- **The task**: Filter this material down to the lines that contain the string "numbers", and return those lines.

- **Data**:

'''

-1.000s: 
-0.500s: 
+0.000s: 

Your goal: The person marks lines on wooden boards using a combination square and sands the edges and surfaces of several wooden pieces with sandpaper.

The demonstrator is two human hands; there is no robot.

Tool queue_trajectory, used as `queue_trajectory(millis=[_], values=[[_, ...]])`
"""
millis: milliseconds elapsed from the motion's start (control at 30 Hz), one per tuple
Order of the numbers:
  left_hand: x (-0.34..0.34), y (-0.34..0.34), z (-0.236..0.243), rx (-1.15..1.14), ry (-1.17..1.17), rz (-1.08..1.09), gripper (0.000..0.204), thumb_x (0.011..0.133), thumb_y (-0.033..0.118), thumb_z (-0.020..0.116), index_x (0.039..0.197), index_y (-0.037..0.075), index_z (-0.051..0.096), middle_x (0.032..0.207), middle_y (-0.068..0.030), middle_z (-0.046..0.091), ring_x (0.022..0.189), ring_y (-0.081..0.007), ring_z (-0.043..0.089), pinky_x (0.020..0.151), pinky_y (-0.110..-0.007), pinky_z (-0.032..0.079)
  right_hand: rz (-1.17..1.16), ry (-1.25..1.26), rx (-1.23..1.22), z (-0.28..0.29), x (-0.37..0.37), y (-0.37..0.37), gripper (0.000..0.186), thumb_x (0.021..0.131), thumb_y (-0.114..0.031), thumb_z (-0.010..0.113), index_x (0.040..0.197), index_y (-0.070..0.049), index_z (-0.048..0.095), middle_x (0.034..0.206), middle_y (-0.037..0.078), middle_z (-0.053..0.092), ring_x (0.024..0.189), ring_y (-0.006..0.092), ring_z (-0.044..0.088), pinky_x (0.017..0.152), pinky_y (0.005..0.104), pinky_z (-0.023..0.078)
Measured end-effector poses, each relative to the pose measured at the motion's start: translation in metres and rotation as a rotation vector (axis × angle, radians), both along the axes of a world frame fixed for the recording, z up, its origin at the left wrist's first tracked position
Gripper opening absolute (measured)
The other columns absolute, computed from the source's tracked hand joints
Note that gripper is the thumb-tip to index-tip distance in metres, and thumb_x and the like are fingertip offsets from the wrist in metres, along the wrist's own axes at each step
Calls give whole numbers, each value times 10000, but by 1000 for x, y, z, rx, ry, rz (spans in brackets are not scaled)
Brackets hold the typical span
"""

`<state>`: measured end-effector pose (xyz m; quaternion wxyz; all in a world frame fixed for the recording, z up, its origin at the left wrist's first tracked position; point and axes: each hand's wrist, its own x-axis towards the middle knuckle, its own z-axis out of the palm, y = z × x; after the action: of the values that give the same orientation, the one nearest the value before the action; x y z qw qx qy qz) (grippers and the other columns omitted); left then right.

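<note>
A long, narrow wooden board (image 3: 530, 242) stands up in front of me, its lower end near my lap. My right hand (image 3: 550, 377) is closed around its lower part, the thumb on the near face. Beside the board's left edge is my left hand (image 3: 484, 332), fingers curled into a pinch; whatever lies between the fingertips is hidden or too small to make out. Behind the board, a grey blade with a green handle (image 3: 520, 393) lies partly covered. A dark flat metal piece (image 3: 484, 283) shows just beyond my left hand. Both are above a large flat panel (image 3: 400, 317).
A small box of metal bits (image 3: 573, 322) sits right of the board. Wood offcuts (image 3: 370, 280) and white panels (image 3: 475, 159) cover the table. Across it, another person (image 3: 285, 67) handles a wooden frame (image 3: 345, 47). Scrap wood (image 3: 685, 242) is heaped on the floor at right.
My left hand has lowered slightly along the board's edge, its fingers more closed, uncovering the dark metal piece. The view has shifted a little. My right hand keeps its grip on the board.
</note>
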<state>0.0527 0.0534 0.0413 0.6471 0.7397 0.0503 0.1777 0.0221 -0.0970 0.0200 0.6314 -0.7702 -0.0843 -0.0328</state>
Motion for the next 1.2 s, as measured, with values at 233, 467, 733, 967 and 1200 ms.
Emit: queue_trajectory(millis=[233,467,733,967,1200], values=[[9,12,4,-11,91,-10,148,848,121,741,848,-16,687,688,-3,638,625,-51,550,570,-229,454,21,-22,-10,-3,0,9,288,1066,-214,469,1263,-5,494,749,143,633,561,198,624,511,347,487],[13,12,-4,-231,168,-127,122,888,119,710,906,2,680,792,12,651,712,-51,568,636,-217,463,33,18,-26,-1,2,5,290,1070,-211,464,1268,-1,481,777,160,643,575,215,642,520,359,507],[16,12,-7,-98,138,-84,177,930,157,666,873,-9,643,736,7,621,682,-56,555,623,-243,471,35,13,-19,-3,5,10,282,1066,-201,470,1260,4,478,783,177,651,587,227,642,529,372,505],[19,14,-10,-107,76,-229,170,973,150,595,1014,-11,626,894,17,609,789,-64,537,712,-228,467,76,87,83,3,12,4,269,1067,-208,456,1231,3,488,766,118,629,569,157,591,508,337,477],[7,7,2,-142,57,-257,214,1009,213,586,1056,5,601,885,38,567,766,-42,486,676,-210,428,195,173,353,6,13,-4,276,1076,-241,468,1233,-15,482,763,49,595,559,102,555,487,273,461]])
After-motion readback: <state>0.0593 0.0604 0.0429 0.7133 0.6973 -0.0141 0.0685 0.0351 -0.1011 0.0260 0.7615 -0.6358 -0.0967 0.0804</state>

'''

- **Reply**:
Order of the numbers:
Calls give whole numbers, each value times 10000, but by 1000 for x, y, z, rx, ry, rz (spans in brackets are not scaled)

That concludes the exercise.